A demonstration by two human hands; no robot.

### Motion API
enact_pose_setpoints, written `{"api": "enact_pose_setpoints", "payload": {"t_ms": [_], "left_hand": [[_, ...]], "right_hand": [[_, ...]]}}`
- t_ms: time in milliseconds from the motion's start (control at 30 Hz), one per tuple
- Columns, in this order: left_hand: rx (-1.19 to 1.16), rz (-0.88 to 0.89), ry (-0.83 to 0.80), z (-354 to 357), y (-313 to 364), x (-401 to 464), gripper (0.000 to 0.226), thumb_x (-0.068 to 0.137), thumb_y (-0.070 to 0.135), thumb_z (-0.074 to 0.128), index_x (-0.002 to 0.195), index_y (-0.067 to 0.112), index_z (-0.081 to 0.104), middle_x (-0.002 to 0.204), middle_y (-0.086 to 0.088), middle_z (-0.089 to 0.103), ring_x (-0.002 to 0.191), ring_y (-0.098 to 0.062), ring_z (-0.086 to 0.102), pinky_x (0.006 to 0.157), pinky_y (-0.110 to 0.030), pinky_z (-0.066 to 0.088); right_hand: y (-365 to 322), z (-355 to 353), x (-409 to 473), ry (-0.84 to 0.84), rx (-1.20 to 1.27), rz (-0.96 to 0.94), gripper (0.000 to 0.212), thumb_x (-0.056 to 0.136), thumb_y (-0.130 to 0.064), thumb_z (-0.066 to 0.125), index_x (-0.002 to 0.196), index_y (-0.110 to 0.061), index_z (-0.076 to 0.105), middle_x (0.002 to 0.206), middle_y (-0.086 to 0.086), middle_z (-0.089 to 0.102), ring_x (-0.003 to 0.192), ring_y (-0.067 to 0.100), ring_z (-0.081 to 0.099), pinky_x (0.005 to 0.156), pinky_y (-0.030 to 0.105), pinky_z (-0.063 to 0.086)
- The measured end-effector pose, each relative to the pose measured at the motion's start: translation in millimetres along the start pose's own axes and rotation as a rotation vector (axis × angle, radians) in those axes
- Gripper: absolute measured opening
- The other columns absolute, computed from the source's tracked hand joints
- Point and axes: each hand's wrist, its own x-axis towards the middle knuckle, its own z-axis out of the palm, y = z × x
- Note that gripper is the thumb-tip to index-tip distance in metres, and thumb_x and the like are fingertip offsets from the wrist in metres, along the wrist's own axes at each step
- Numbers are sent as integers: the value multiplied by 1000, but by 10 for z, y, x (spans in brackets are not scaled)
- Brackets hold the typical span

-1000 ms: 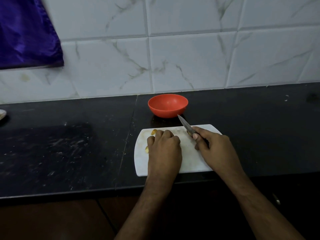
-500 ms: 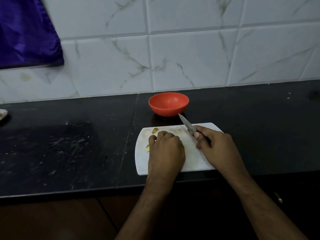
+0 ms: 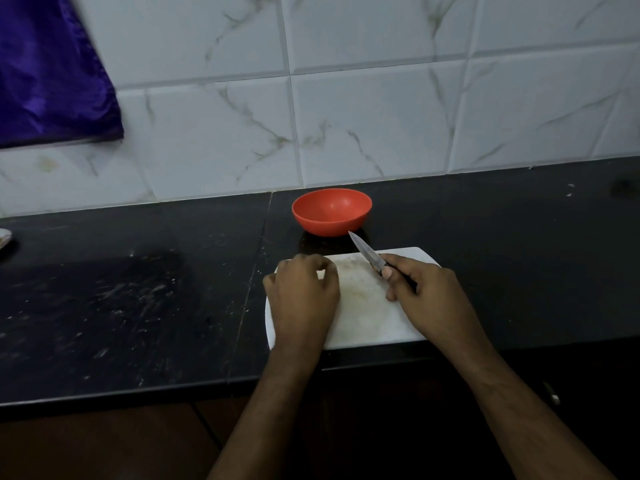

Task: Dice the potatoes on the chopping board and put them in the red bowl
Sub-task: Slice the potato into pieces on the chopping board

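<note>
White marble-veined tiles point(image 3: 363, 116) back our dark stone counter point(image 3: 121, 299), which is scuffed with pale streaks. Far to the left of our left hand, high on the wall, hangs a purple cloth point(image 3: 48, 71), and at the counter's left edge we can just make out a pale object point(image 3: 4, 237), too cut off to name.

Our left hand point(image 3: 303, 296) rests over the left part of the white chopping board point(image 3: 363, 317), knuckles up, fingers curled under at the board's far left corner. The potatoes, if they are under it, are hidden by the hand; we cannot tell whether the fingers hold any pieces or nothing at all. Between our two hands the board's bare surface is smeared with faint brownish stains and a few small specks.

Beyond the board, up and slightly right of our left hand, sits the red bowl point(image 3: 331, 211): round, smooth, orange-red, with nothing that we can see inside. It stands on the counter apart from the board's far edge.

Our right hand point(image 3: 420, 292) lies over the right side of the board and grips the dark handle of a small knife point(image 3: 367, 252), fingers wrapped round it. Its narrow blade slants up and left from the hand, the tip ending just before the bowl's near side.
</note>
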Motion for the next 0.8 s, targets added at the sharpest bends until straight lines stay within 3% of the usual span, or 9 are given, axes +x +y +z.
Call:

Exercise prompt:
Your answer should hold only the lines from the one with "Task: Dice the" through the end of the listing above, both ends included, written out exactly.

Exercise solution:
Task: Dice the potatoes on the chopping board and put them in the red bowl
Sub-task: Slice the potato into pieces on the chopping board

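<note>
White marble-veined tiles point(image 3: 363, 116) back our dark stone counter point(image 3: 121, 299), which is scuffed with pale streaks. Far to the left of our left hand, high on the wall, hangs a purple cloth point(image 3: 48, 71), and at the counter's left edge we can just make out a pale object point(image 3: 4, 237), too cut off to name.

Our left hand point(image 3: 303, 296) rests over the left part of the white chopping board point(image 3: 363, 317), knuckles up, fingers curled under at the board's far left corner. The potatoes, if they are under it, are hidden by the hand; we cannot tell whether the fingers hold any pieces or nothing at all. Between our two hands the board's bare surface is smeared with faint brownish stains and a few small specks.

Beyond the board, up and slightly right of our left hand, sits the red bowl point(image 3: 331, 211): round, smooth, orange-red, with nothing that we can see inside. It stands on the counter apart from the board's far edge.

Our right hand point(image 3: 420, 292) lies over the right side of the board and grips the dark handle of a small knife point(image 3: 367, 252), fingers wrapped round it. Its narrow blade slants up and left from the hand, the tip ending just before the bowl's near side.
</note>
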Motion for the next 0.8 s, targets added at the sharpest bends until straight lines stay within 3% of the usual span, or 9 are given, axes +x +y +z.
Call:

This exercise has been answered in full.